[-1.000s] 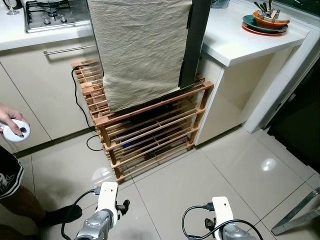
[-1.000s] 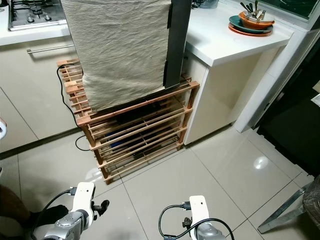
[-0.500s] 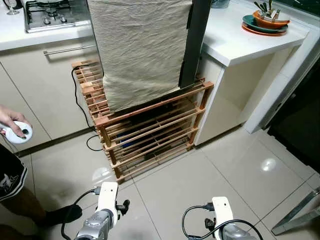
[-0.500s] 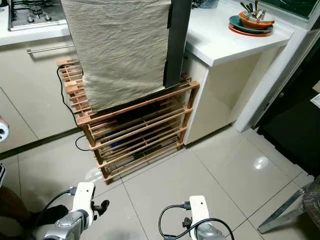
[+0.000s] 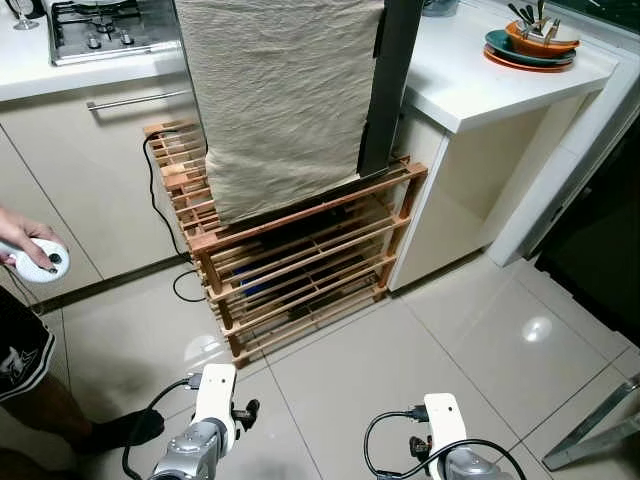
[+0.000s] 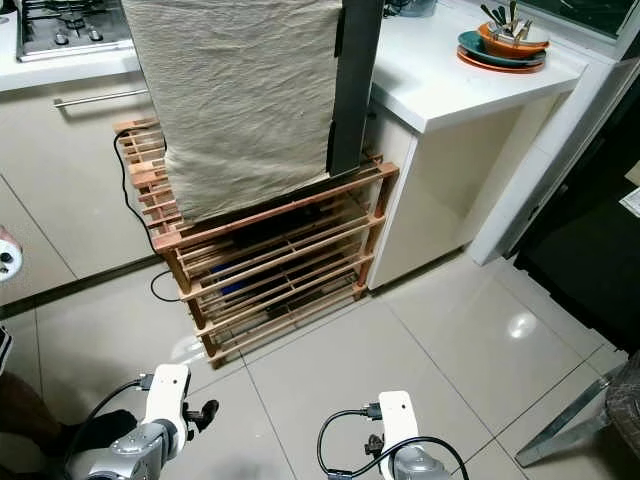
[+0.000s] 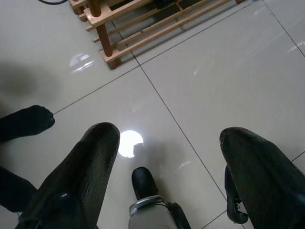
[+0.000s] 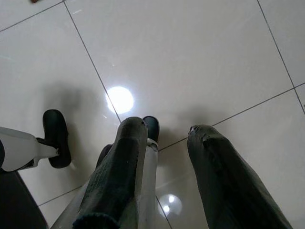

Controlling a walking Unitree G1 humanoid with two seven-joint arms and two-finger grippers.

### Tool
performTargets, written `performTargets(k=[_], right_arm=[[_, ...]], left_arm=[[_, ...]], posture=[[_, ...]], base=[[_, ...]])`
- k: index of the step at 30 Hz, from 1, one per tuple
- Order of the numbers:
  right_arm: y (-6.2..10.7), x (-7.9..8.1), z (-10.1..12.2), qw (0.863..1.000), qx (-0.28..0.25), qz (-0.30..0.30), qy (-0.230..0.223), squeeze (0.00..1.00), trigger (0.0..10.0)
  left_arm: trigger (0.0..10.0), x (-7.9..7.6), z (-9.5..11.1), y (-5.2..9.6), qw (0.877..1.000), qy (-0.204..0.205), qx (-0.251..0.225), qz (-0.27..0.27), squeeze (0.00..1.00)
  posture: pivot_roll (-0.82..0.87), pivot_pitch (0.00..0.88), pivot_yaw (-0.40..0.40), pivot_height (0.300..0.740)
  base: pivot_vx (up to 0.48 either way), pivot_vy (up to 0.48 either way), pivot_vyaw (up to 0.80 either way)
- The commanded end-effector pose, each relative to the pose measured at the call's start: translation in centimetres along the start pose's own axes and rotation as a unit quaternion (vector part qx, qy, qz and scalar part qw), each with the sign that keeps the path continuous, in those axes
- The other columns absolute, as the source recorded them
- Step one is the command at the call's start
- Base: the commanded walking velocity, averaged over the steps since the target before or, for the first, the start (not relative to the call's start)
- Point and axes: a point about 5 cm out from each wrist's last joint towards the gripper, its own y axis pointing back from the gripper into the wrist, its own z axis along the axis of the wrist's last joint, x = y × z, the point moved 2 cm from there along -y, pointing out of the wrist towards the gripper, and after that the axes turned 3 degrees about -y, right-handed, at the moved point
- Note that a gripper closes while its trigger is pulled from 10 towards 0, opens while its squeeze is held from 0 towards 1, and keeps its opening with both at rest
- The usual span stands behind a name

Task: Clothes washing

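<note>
While both arms hang idle over the tiles, the left gripper (image 7: 167, 157) has its fingers spread wide and the right gripper (image 8: 164, 143) is parted a bit less, nothing in either. Straight ahead, the cloth (image 5: 280, 100) drapes down over the wooden rack (image 5: 300, 255). It looks light and floppy, so I'd pinch its free bottom edge. Floor (image 5: 400, 340) ahead is open; counter (image 5: 480, 85) crowds the right, a person's hand (image 5: 20, 250) is left.

Bright, sharp indoor light throughout, with round lamp glare on the glossy floor tiles (image 5: 537, 328).
</note>
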Motion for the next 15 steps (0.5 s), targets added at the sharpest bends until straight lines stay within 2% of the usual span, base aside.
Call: performTargets(k=[1, 5, 6, 12, 15], right_arm=[[0.9, -2.6, -3.6, 0.980, -0.022, -0.089, -0.178, 0.00, 10.0], [0.9, -2.7, -3.6, 0.981, -0.020, -0.090, -0.174, 0.00, 10.0], [0.9, -3.7, -1.0, 0.983, -0.070, -0.079, -0.152, 0.00, 10.0], [1.0, -3.9, 0.2, 0.983, -0.092, -0.070, -0.139, 0.00, 10.0], [1.0, -3.4, 1.0, 0.979, -0.121, -0.058, -0.156, 0.00, 10.0]], left_arm=[[10.0, 0.0, 3.7, -0.9, 0.979, -0.201, 0.033, -0.017, 0.00], [10.0, 0.0, 3.7, -0.9, 0.979, -0.201, 0.033, -0.015, 0.00], [10.0, -0.1, 4.2, -0.9, 0.984, -0.180, 0.012, -0.003, 0.00], [10.0, 0.0, 4.2, -0.9, 0.986, -0.169, 0.005, 0.004, 0.00], [10.0, -0.1, 4.1, -0.9, 0.987, -0.164, 0.002, 0.004, 0.00]], posture=[[-0.26, 0.000, 0.207, 0.740], [-0.26, 0.000, 0.207, 0.740], [-0.23, 0.000, 0.122, 0.740], [-0.23, 0.000, 0.113, 0.740], [-0.22, 0.000, 0.112, 0.740]], base=[[0.000, 0.000, 0.00], [0.000, 0.000, 0.00], [0.000, 0.000, 0.00], [0.000, 0.000, 0.00], [0.000, 0.000, 0.00]])
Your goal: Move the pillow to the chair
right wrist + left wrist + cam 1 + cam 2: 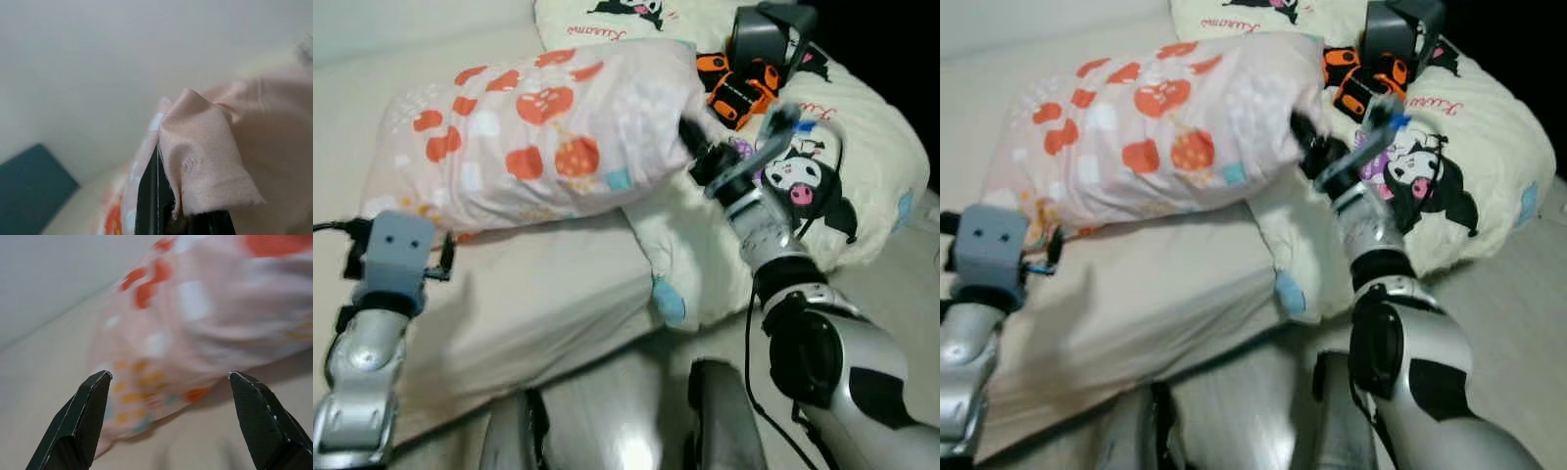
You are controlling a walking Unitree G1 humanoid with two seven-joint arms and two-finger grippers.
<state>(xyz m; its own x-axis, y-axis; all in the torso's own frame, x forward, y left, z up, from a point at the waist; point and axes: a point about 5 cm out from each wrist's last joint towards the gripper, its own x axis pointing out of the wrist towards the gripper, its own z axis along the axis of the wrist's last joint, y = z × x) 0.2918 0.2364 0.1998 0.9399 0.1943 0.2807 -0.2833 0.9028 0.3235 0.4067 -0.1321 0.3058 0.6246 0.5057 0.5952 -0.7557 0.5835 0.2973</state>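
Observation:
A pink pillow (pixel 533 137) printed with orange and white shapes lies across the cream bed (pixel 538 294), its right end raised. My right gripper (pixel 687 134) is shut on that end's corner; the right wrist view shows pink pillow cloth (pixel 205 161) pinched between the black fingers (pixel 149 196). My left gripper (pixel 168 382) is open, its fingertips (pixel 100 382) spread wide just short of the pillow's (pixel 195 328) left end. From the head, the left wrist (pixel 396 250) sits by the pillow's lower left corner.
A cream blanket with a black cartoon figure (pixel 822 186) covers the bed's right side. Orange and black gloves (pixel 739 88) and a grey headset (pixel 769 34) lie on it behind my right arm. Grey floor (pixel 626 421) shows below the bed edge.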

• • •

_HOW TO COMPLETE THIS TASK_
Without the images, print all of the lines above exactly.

_EXPECTED OUTPUT_
[-1.000s] 
[-1.000s] 
[-0.500s] 
[-0.500s] 
[+0.000s] 
[+0.000s] 
[+0.000s] 
[+0.000s] 

Controlling a walking Unitree G1 humanoid with two seven-joint arms and two-finger grippers.

### Tool
performTargets, written `performTargets(k=[_], right_arm=[[_, ...]], left_arm=[[_, ...]], posture=[[_, ...]], base=[[_, ...]])`
- k: index of the step at 30 Hz, from 1, one per tuple
- Order of the numbers:
  right_arm: y (-6.2..10.7), x (-7.9..8.1), z (-10.1..12.2), qw (0.863..1.000), qx (-0.28..0.25), qz (-0.30..0.30), qy (-0.230..0.223), squeeze (0.00..1.00), trigger (0.0..10.0)
  left_arm: trigger (0.0..10.0), x (-7.9..7.6), z (-9.5..11.1), y (-5.2..9.6), qw (0.877..1.000), qy (-0.204..0.205), qx (-0.251..0.225), qz (-0.27..0.27), squeeze (0.00..1.00)
  posture: pivot_roll (-0.82..0.87), pivot_pitch (0.00..0.88), pivot_yaw (-0.40..0.40), pivot_height (0.300..0.740)
  base: pivot_vx (up to 0.48 either way), pivot_vy (up to 0.48 either way), pivot_vyaw (up to 0.80 either way)
- The commanded end-effector pose, each relative to the pose measured at the call's start: translation in centimetres along the start pose's own axes and rotation as a unit quaternion (vector part qx, qy, qz and scalar part qw), each with the sign that keeps the path continuous, in those axes
- The other columns absolute, as the source recorded them
- Step one is the command at the call's start
- Base: the commanded walking velocity, averaged over the steps since the target before or, for the first, the start (not relative to the call's start)
- Point and axes: a point about 5 cm out from each wrist's last joint towards the gripper, its own y axis pointing back from the gripper into the wrist, its own z axis along the axis of the wrist's last joint, x = y × z, the point moved 2 cm from there along -y, pointing out of the wrist towards the gripper, and after that the axes turned 3 degrees about -y, right-handed, at the moved point
- Note that a gripper closes while its trigger is pulled from 10 towards 0, opens while its squeeze is held from 0 towards 1, and keeps its opening with both at rest
- The usual span stands behind a name

Task: Clothes washing

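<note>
While both arms hang idle over the tiles, the left gripper (image 7: 167, 157) has its fingers spread wide and the right gripper (image 8: 164, 143) is parted a bit less, nothing in either. Straight ahead, the cloth (image 5: 280, 100) drapes down over the wooden rack (image 5: 300, 255). It looks light and floppy, so I'd pinch its free bottom edge. Floor (image 5: 400, 340) ahead is open; counter (image 5: 480, 85) crowds the right, a person's hand (image 5: 20, 250) is left.

Bright, sharp indoor light throughout, with round lamp glare on the glossy floor tiles (image 5: 537, 328).
</note>
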Motion for the next 15 steps (0.5 s), targets added at the sharpest bends until straight lines stay within 2% of the usual span, base aside.
Call: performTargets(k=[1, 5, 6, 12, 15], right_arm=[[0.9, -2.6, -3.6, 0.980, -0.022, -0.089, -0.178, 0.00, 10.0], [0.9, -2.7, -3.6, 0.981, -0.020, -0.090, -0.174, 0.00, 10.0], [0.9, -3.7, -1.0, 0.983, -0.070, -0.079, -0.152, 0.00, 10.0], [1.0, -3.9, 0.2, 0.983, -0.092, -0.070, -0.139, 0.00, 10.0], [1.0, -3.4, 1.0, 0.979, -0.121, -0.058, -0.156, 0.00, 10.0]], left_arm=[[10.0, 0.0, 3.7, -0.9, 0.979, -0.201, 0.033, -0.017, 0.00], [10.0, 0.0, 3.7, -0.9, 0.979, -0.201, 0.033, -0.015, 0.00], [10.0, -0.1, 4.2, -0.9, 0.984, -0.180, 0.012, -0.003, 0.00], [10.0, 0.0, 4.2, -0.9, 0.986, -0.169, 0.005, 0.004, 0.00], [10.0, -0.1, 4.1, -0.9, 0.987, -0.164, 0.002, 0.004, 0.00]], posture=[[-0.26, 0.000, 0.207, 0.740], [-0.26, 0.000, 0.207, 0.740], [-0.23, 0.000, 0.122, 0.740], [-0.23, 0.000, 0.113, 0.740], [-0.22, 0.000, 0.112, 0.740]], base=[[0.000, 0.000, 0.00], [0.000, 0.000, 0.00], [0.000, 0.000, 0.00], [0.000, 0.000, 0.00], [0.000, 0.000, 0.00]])
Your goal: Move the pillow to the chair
right wrist + left wrist + cam 1 + cam 2: 
You are controlling a walking Unitree G1 humanoid with two seven-joint arms and two-finger grippers.
<state>(xyz m; its own x-axis, y-axis; all in the torso's own frame, x forward, y left, z up, from a point at the waist; point and axes: a point about 5 cm out from each wrist's last joint towards the gripper, its own x axis pointing out of the wrist towards the gripper, its own z axis along the axis of the wrist's last joint, y = z × x) 0.2918 0.2364 0.1998 0.9399 0.1943 0.2807 -0.2833 0.9028 0.3235 0.4067 -0.1321 0.3058 0.6246 0.5057 0.5952 -0.7557 0.5835 0.2973</state>
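Observation:
A pink pillow (pixel 533 137) printed with orange and white shapes lies across the cream bed (pixel 538 294), its right end raised. My right gripper (pixel 687 134) is shut on that end's corner; the right wrist view shows pink pillow cloth (pixel 205 161) pinched between the black fingers (pixel 149 196). My left gripper (pixel 168 382) is open, its fingertips (pixel 100 382) spread wide just short of the pillow's (pixel 195 328) left end. From the head, the left wrist (pixel 396 250) sits by the pillow's lower left corner.
A cream blanket with a black cartoon figure (pixel 822 186) covers the bed's right side. Orange and black gloves (pixel 739 88) and a grey headset (pixel 769 34) lie on it behind my right arm. Grey floor (pixel 626 421) shows below the bed edge.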

No additional lines are needed for this answer.